EXERCISE DETAILS: Give back the full material exactly. Omit no line.

----

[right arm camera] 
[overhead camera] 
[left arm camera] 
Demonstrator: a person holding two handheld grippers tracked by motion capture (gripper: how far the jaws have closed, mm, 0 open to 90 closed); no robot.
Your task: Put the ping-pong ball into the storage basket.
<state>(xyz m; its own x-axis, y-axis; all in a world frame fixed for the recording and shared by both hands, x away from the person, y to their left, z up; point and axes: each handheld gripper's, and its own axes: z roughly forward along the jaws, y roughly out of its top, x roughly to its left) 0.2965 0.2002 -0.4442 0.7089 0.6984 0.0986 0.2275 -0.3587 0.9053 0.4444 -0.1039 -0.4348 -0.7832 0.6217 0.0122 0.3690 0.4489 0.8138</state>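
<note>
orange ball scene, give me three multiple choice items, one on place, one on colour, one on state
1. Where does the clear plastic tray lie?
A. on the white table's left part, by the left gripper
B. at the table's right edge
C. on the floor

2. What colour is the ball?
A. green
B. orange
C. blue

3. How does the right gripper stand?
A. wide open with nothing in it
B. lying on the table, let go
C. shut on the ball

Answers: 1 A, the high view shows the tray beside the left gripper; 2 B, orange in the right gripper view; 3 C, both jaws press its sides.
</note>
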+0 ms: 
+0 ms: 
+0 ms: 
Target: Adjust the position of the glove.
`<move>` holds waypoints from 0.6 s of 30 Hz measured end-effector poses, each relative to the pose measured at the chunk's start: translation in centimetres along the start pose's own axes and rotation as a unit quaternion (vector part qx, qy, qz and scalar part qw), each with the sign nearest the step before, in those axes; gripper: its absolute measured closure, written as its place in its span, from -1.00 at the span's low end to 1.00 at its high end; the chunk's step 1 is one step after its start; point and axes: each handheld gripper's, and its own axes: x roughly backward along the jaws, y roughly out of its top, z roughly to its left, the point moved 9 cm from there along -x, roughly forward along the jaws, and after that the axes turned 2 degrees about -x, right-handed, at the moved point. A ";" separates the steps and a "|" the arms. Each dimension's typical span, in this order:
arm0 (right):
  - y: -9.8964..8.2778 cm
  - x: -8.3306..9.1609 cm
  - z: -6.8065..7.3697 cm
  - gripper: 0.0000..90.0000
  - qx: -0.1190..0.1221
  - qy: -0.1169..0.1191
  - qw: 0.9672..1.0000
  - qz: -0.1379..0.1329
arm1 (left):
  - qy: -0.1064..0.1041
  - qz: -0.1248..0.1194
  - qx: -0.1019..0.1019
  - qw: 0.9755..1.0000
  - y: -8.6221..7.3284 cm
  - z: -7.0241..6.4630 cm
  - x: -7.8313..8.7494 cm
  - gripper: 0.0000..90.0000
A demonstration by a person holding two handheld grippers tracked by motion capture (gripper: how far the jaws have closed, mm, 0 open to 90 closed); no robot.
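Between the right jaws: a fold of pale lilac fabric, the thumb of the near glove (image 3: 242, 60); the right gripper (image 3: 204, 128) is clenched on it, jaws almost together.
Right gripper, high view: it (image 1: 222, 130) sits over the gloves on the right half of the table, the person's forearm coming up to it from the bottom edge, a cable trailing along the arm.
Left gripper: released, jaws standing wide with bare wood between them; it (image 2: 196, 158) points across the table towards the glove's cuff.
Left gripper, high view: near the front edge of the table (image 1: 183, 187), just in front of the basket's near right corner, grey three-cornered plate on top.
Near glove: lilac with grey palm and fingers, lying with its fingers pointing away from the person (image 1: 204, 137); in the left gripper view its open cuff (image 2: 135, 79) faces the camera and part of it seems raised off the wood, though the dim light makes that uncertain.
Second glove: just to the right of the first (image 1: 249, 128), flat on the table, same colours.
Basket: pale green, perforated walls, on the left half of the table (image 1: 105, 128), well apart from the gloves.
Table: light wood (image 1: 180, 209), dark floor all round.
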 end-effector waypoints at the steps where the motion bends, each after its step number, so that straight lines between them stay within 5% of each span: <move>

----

RESULT OF THIS TASK:
[right arm camera] 
[overhead camera] 
[left arm camera] 
Demonstrator: a person holding two handheld grippers tracked by motion capture (gripper: how far the jaws have closed, mm, 0 open to 90 closed); no robot.
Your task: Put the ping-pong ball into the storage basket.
<state>(xyz m; its own x-axis, y-axis; all in a world frame fixed for the recording and shared by both hands, x away from the person, y to their left, z up; point and axes: each handheld gripper's, and its own axes: z roughly forward along the jaws, y roughly out of its top, x roughly to its left) 0.2965 0.2002 -0.4442 0.7089 0.6984 0.0986 0.2275 -0.3587 0.9053 0.4444 -0.1039 -0.4348 -0.7832 0.6217 0.0122 0.3690 0.4489 0.8138</state>
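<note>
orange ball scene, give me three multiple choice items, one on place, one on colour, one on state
1. Where does the clear plastic tray lie?
A. on the white table's left part, by the left gripper
B. at the table's right edge
C. on the floor

2. What colour is the ball?
A. green
B. orange
C. blue

3. How does the right gripper stand?
A. wide open with nothing in it
B. lying on the table, let go
C. shut on the ball

Answers: 1 A, the high view shows the tray beside the left gripper; 2 B, orange in the right gripper view; 3 C, both jaws press its sides.
</note>
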+0 ms: 
+0 ms: 
+0 ms: 
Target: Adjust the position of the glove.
`<move>` holds waypoints from 0.6 s of 30 Hz measured end-effector poses, each relative to the pose measured at the chunk's start: translation in centimetres along the start pose's own axes and rotation as a unit quaternion (vector part qx, qy, qz and scalar part qw), each with the sign nearest the step before, in those axes; gripper: its absolute measured closure, written as its place in its span, from -1.00 at the span's low end to 1.00 at its high end; the chunk's step 1 is one step after its start; point and axes: each handheld gripper's, and its own axes: x roughly backward along the jaws, y roughly out of its top, z roughly to its left, the point moved 9 cm from there along -x, roughly forward along the jaws, and after that the axes turned 2 degrees about -x, right-handed, at the moved point. A ";" separates the steps and a "|" the arms. Each dimension's typical span, in this order:
arm0 (right):
  - y: -9.8964..8.2778 cm
  - x: -8.3306..9.1609 cm
  - z: -6.8065..7.3697 cm
  - gripper: 0.0000..90.0000
  - qx: -0.1190..0.1221
  - qy: -0.1169..0.1191
  - qw: 0.9672..1.0000
  - qz: -0.1379..0.1329
arm1 (left):
  - qy: -0.1064..0.1041
  - qz: -0.1248..0.1194
  - qx: -0.1019..0.1019
  - qw: 0.9755..1.0000
  - y: -8.6221..7.3284 cm
  - z: -7.0241..6.4630 cm
  - x: -7.8313..8.7494 cm
  - gripper: 0.0000..90.0000
A demonstration by a person holding two handheld grippers tracked by motion capture (gripper: how far the jaws have closed, mm, 0 open to 90 closed); no robot.
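Between the right jaws: a fold of pale lilac fabric, the thumb of the near glove (image 3: 242, 60); the right gripper (image 3: 204, 128) is clenched on it, jaws almost together.
Right gripper, high view: it (image 1: 222, 130) sits over the gloves on the right half of the table, the person's forearm coming up to it from the bottom edge, a cable trailing along the arm.
Left gripper: released, jaws standing wide with bare wood between them; it (image 2: 196, 158) points across the table towards the glove's cuff.
Left gripper, high view: near the front edge of the table (image 1: 183, 187), just in front of the basket's near right corner, grey three-cornered plate on top.
Near glove: lilac with grey palm and fingers, lying with its fingers pointing away from the person (image 1: 204, 137); in the left gripper view its open cuff (image 2: 135, 79) faces the camera and part of it seems raised off the wood, though the dim light makes that uncertain.
Second glove: just to the right of the first (image 1: 249, 128), flat on the table, same colours.
Basket: pale green, perforated walls, on the left half of the table (image 1: 105, 128), well apart from the gloves.
Table: light wood (image 1: 180, 209), dark floor all round.
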 end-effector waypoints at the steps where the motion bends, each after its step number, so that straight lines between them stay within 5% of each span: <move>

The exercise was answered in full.